## Work request
Starting with the line that contains "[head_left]", copy every remaining line of the data below exactly, the last one included.

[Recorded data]
☆ ☆ ☆

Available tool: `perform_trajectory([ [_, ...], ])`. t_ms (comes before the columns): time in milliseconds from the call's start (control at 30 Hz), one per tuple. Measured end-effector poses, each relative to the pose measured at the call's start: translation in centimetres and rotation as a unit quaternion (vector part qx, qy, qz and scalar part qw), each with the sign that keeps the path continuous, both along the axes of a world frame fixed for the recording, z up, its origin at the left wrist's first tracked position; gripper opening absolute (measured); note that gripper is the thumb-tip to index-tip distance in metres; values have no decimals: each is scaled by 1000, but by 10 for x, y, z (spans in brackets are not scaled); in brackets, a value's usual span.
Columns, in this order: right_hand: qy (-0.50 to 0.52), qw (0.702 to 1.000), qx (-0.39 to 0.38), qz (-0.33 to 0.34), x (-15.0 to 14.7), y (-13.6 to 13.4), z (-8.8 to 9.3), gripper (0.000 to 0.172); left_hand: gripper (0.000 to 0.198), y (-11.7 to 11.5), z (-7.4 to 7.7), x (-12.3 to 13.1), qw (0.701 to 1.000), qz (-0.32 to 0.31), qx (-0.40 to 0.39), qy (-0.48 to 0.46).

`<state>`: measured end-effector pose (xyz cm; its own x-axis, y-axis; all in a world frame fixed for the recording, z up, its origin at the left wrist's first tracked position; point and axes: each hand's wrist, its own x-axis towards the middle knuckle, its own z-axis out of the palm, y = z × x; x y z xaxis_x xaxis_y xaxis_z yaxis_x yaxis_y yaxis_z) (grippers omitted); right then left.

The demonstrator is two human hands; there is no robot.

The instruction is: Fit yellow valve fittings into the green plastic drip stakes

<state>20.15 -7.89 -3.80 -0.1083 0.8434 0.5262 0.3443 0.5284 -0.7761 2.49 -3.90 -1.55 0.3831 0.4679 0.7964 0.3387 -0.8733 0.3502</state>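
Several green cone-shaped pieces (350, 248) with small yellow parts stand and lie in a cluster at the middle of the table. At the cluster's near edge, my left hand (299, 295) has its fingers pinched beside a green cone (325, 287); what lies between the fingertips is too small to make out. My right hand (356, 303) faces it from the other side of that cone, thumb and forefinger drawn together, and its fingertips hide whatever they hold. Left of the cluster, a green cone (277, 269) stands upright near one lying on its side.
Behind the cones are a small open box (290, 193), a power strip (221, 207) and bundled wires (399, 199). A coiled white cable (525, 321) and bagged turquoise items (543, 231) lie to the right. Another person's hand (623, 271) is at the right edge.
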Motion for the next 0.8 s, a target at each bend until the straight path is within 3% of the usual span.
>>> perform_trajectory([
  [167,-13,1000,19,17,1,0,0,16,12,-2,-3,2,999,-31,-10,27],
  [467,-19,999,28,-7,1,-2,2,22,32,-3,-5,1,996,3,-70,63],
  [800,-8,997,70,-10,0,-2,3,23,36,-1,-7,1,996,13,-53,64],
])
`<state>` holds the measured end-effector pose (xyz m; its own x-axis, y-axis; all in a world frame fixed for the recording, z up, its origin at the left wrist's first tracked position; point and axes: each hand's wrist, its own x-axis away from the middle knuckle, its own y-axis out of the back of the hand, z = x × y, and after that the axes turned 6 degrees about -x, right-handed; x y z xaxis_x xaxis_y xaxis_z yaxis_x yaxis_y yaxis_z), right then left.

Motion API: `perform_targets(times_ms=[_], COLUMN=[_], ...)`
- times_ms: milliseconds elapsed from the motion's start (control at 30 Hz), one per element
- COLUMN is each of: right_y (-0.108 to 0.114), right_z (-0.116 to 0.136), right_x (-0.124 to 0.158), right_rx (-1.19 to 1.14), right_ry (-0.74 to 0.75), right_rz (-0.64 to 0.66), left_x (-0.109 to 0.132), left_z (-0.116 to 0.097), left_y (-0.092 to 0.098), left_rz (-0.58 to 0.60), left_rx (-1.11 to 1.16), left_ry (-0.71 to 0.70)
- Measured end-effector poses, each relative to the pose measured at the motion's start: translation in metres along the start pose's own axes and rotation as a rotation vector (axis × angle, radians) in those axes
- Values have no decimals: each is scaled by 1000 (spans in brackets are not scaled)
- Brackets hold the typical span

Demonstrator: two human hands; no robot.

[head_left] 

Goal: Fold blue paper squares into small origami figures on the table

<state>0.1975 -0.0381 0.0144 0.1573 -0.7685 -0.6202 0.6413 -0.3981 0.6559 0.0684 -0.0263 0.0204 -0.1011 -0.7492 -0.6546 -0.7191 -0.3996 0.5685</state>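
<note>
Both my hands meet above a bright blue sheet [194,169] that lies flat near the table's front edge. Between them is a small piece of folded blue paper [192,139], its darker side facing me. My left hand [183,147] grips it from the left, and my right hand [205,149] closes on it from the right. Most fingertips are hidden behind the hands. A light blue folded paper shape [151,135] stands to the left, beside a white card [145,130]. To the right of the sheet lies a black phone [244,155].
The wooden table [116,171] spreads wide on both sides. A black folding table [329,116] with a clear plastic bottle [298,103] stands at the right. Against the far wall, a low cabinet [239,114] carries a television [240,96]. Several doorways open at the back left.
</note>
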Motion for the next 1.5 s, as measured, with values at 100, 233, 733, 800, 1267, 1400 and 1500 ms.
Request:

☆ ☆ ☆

## Solution to this exercise
[head_left] 

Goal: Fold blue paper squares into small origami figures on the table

<state>0.1975 -0.0381 0.0144 0.1573 -0.7685 -0.6202 0.6413 -0.3981 0.6559 0.0684 -0.0263 0.0204 -0.1011 -0.7492 -0.6546 -0.7191 -0.3996 0.5685</state>
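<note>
Both my hands meet above a bright blue sheet [194,169] that lies flat near the table's front edge. Between them is a small piece of folded blue paper [192,139], its darker side facing me. My left hand [183,147] grips it from the left, and my right hand [205,149] closes on it from the right. Most fingertips are hidden behind the hands. A light blue folded paper shape [151,135] stands to the left, beside a white card [145,130]. To the right of the sheet lies a black phone [244,155].
The wooden table [116,171] spreads wide on both sides. A black folding table [329,116] with a clear plastic bottle [298,103] stands at the right. Against the far wall, a low cabinet [239,114] carries a television [240,96]. Several doorways open at the back left.
</note>
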Motion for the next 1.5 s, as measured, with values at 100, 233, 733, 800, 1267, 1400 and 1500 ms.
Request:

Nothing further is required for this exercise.